S1.4, placing the obtained white powder in an oven to be dried at 100 ℃, calcining the white powder for 4 hours at 500 ℃ in a muffle furnace, and grinding the white powder to be less than or equal to 100nm by using a planetary ball mill (the inner container is made of polytetrafluoroethylene, and a grinding ball is made of zirconia balls) to obtain a nano-silica carrier;
s2, adding an 8% copper acetylacetonate aqueous solution into the nano silica carrier prepared in S1.4, wherein the mass ratio of the transition metal to the carrier is 1:250, carrying out ultrasonic treatment on the obtained solution under the condition of 100kHz for 30min to uniformly disperse the solution, and then stirring the mixed solution at the speed of 600r/min for 10 h; heating the obtained mixed solution to the boiling point of water, volatilizing at high temperature, evaporating the solvent to dryness, and fully grinding for 0.5 hour at the rotating speed of 100r/min by using a planetary ball mill (the inner container is made of polytetrafluoroethylene, and a grinding ball is made of zirconia balls) to obtain solid powder.

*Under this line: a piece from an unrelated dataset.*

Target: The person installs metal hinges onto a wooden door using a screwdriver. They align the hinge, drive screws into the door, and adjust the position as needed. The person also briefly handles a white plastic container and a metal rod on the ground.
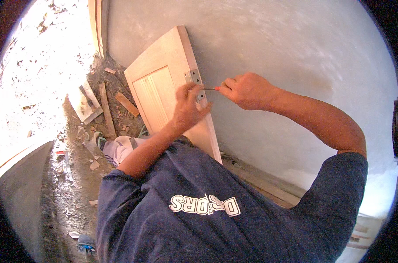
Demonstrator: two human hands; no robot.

S3, heating the solid powder in air atmosphere at 500 ℃ for 2h, cooling to room temperature, and grinding for 30min at a rotation speed of 100r/min by using a planetary ball mill (the inner container is made of polytetrafluoroethylene, and the grinding ball is made of zirconia balls) to obtain the required monatomic powder.
Preparation example 5
The preparation method of the monatomic powder comprises the following steps:
s1, preparing the nano silicon oxide carrier by adopting a chemical precipitation method:
s1.1, preparing an ethanol aqueous solution with a volume ratio of 1:8, weighing sodium silicate, dissolving the sodium silicate in the ethanol aqueous solution to prepare 0.4mol/L, and adding 0.5g of cationic surfactant cetyl trimethyl ammonium bromide CTAB.
S1.2, preparing 100ml of ammonium chloride solution with the concentration of 1.5mol/L, placing the ammonium chloride solution on a constant-temperature magnetic stirrer, controlling the rotation speed to be 500rpm and the temperature to be 40 ℃, dropping the sodium silicate solution prepared in the S1.1 into the ammonium chloride solution at the speed of 100 mu L/S until the pH value reaches 8.5, and continuing stirring and reacting for 1h to obtain a precipitate.
S1.3, centrifuging and washing the obtained precipitate by using an ethanol aqueous solution (0.1mol) added with CTAB to obtain white powder, wherein the content of CTAB in the ethanol aqueous solution of CTAB is 0.1mol/L, and the volume ratio of ethanol to water in the ethanol aqueous solution is 1: 8.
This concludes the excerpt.